In 1971, a man walked down the side of an eight-story building on Wooster Street. Striding along with the aid of a mountaineering harness, horizontal to the sidewalk, he was performing a dance piece by then fledgling choreographer Trisha Brown. Except that the piece had no narrative, no gesture, no “dance.” It was a disruption in the dance world, a revolution. This weekend, the Whitney Museum of American Art resurrects Man Walking Down the Side of a Building–at (and on) its iconic Marcel Breuer headquarters.

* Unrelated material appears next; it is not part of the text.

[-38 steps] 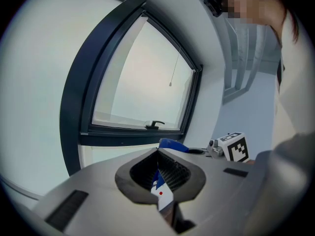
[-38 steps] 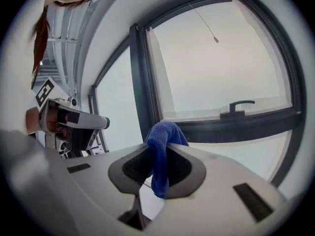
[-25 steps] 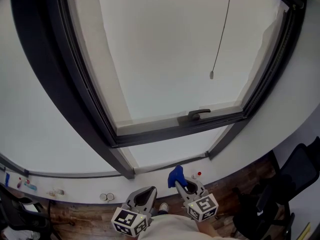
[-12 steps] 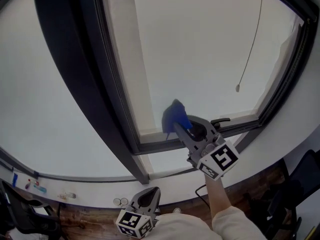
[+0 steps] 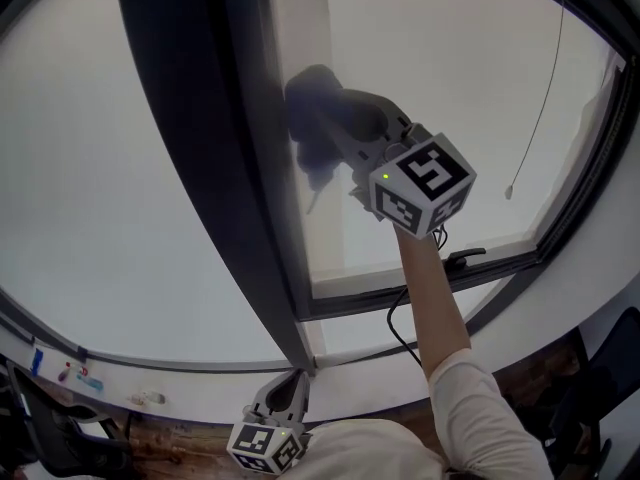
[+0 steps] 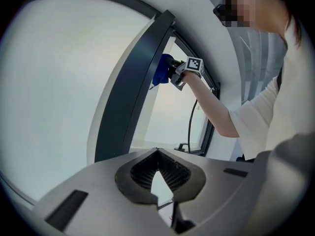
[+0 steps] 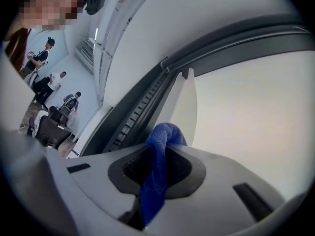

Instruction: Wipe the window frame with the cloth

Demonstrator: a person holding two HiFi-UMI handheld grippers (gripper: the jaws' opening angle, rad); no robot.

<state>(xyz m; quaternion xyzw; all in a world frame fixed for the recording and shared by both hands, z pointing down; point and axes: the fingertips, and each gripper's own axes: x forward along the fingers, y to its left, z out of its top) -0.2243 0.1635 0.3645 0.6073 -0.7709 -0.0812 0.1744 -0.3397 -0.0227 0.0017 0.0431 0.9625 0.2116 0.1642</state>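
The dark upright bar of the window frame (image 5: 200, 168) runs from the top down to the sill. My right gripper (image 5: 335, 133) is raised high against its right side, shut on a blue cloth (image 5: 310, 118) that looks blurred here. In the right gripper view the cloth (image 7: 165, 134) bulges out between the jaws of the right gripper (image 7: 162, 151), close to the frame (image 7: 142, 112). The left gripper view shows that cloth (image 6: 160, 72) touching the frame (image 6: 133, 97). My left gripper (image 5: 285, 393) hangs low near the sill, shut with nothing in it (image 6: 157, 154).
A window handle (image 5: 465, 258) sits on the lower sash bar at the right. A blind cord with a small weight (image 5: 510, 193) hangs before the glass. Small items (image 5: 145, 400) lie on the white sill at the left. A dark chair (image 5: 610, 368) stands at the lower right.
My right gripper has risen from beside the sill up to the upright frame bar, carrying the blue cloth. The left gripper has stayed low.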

The 40th anniversary of the Trisha Brown Dance Company finds the choreographer’s company re-staging long-dusty parts of her repertory all over town: at the Whitney, the Museum of Modern Art and on the rooftops of New York City. But of these performances, the Whitney’s “Off The Wall Part II: Seven Works by Trisha Brown,” starting this week and running through Oct. 3, will showcase the broadest assortment of work; the installations combine sound, performance and video, some of which has not been performed in decades. What, exactly, does it look like? Think dancers crawling, running, leaning, falling, writing, drawing on the floor or performing a striptease behind the transparent glass of a Marcel Duchamp. “We are letting Trisha inhabit the museum in a way that is much more expansive than a 7 o’clock performance,” said the Whitney’s adjunct curator of performing arts, Limor Tomer.
The Whitney, surprisingly perhaps, has showcased experimental dance performances before, most notably from Ms. Brown, Deborah Hay and Merce Cunningham. One of the Brown pieces, Walking on the Walls, was born on the walls of the Whitney, and the distinct roles that both the museum and choreographer have played in the history of performance are being reprised together. “I am looking forward to going back through time and seeing the early works at the Whitney,” said Ms. Brown, now in her 70s, in an email. “This museum is part of my past, an important part of me.”
Ms. Brown was a founding member of the Judson Dance Theater, the informal group that pioneered postmodern dance in the ’60s. She became to postmodern dance something like Max Planck to quantum mechanics–it would have happened without her, but it might have looked quite different. She took pedestrian movement further than her peers in choreography, sometimes climbing up the wall in the process. In the ’80s, she collaborated with Robert Rauschenberg and Laurie Anderson.
Most anticipated in the “Off the Wall” exhibition is Ms. Brown’s 1970 work Man Walking Down the Side…, performed this time by a woman. Ms. Brown’s description of the piece: “Gravity reneged. Vast scale. Clear order. You start at the top, walk straight down, stop at the bottom.” So, dancer Elizabeth Streb will stride down the exterior of the Whitney on 75th Street at 5 p.m. on Friday, and Sunday at 1:30 and 5 p.m. (A well-known male dancer, Stephen Petronio, will also perform it at other times. The piece will be visible from Madison Avenue, and no admission is required.) Ms. Streb, who keeps a photo of the original piece on her desk at home, said she’s honored to do it. “I would do anything Trisha told me to,” she said. The first time she saw the piece, “I was 20. [Afterward] you had to sit in a room and think, ‘How can I possibly make a move after this?'”
Walking on the Walls, performed at the Whitney in 1971, was an indoor version of that site-specific piece, brought into the museum as if to inaugurate the addition of postmodern dance to the canon. Many fans of Ms. Brown have only seen this and other groundbreaking work of hers in videos and still photos. Never performed again since its premiere, Walking will be redone in the original Breuer space seven times during the four-day exhibition. (At the Whitney this week is the second part of a two-part show; part one was curated by Chrissie Iles.)
Curator Ms. Tomer said that Ms. Streb’s performance “is like closing the circle … a vindication.” Putting together the exhibition, she found the piece “as radical and fresh as it was 40 years ago.” Rehearsal director Dianne Madden, who has been with the company for more than 20 years, had not worked with much of the material before and said she was surprised by its range. “There is a piece that is just a soundscape, there is a piece to Bob Dylan, to the Grateful Dead. There are pieces in silence. There’s humor.” She said she believes the exhibition is more than a reprise of groundbreaking performance. “It will reveal something about where we are now in dance,” she said.